Federal State Budgetary Educational Institution

higher professional education

"Tver State Technical University"

(TvSTU)

Institute of Additional Professional Education

Department of Accounting, Analysis and Audit

Course project

Discipline: Econometrics

On the topic: “Comparative analysis of econometric regression models”

COMPLETED: 3rd year student

Institute of Further Education and Training

Groups RBAiA-37-12

Zamyatin

Kristina Dmitrievna

(Student's full name)

CHECKED:

Konovalova A. S.

(Teacher's full name)

Rzhev 2015

INTRODUCTION

CHAPTER 1. ANALYTICAL PART

Fundamentals of econometric research of regression models.

Technology of econometric research of regression models.

CHAPTER 2. DESIGN PART

2.1 Information and methodological support

econometric research

Paired and multiple regression.

CONCLUSION

List of SOURCES USED

INTRODUCTION

Econometrics is a science whose subject of study is quantitative patterns and interdependencies in the economy based on the methods of mathematical statistics.
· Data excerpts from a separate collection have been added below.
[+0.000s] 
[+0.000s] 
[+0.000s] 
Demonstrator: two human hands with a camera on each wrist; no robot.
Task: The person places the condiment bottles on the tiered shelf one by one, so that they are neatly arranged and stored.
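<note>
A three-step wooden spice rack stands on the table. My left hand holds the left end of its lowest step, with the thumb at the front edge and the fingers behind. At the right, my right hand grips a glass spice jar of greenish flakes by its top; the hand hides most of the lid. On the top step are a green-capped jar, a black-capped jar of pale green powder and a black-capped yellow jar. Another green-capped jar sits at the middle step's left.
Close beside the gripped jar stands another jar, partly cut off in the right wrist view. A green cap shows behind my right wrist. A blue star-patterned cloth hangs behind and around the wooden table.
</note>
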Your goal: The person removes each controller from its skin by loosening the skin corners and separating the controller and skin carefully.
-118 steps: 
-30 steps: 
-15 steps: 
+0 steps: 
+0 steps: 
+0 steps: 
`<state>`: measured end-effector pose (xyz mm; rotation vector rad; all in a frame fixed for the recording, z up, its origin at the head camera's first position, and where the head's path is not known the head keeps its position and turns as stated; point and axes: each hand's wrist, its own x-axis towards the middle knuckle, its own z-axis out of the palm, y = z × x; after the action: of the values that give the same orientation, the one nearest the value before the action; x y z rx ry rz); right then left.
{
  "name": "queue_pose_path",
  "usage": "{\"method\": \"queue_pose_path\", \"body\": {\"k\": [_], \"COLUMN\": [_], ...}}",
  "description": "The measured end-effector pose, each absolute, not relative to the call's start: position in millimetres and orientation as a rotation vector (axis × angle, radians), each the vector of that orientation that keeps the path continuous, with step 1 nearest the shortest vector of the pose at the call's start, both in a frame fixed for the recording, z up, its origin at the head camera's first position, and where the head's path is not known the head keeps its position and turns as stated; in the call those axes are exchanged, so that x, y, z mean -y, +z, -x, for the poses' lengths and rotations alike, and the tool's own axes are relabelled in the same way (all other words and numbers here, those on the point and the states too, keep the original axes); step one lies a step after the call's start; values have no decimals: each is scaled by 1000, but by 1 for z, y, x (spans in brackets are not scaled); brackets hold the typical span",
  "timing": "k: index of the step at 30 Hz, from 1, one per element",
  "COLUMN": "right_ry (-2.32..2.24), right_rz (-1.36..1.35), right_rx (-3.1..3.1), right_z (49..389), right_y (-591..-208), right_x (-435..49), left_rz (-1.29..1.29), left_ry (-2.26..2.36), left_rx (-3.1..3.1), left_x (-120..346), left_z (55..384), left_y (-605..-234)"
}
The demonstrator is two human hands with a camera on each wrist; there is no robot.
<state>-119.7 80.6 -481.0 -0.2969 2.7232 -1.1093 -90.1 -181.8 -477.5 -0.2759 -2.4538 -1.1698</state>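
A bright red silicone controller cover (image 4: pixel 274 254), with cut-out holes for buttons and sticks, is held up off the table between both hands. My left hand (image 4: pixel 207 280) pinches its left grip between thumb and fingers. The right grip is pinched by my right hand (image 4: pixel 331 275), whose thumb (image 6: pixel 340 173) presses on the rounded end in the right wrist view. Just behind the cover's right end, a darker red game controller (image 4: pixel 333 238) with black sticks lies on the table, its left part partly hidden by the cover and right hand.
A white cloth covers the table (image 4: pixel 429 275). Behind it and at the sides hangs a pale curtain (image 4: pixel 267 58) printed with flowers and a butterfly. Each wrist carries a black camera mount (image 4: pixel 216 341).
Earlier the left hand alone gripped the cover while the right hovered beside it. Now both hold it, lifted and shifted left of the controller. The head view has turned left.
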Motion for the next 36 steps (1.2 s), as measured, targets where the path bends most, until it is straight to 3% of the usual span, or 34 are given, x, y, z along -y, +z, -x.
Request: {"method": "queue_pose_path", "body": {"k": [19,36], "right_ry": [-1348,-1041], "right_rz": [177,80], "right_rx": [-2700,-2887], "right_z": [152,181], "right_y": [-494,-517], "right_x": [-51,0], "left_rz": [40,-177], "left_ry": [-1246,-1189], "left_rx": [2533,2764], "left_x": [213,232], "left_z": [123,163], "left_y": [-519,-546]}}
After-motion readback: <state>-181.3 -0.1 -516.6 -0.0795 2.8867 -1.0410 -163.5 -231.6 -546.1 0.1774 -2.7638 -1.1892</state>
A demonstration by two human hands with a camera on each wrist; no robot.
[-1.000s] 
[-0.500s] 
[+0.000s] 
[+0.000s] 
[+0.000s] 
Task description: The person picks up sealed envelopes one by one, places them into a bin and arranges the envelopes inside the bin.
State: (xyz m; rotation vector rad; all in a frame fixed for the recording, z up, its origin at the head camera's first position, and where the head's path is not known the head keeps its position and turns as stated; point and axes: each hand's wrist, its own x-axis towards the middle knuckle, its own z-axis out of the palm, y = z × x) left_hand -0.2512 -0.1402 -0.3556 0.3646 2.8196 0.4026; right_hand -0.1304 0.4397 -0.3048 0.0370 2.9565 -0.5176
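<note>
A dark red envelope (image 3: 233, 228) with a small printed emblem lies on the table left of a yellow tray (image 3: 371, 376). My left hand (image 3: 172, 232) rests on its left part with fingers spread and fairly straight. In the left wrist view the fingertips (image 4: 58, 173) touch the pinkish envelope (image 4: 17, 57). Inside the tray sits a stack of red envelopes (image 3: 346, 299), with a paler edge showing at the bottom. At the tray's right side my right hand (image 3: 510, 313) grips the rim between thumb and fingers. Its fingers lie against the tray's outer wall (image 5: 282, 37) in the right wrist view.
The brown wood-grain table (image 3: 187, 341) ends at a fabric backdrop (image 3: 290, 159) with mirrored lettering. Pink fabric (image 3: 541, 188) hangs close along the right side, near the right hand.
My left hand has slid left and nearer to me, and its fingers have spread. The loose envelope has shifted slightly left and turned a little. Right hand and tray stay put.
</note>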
The basis of econometrics is the construction of an econometric model and the determination of the possibilities of using this model to describe, analyze and forecast real economic processes.

By creating the ability to make informed economic decisions, econometric analysis is the basis of economic analysis and forecasting.

In any field of economics, the activity of a specialist requires the use of modern working methods based on econometric models, concepts and techniques.

The number of people arriving in EU countries for permanent residence was chosen as the subject of econometric research in the course project. Migration processes are an extremely important factor for assessing the prospects for the development of society, therefore the relevance of the research topic determines the growing social significance of these processes in the modern world.

Economic research of migration processes is a significant factor in increasing the efficiency of countries' development. The history of human development is inextricably linked with changes in population dynamics. In Europe, rapid population growth is primarily due to socio-economic changes, i.e. follows economic growth and social changes.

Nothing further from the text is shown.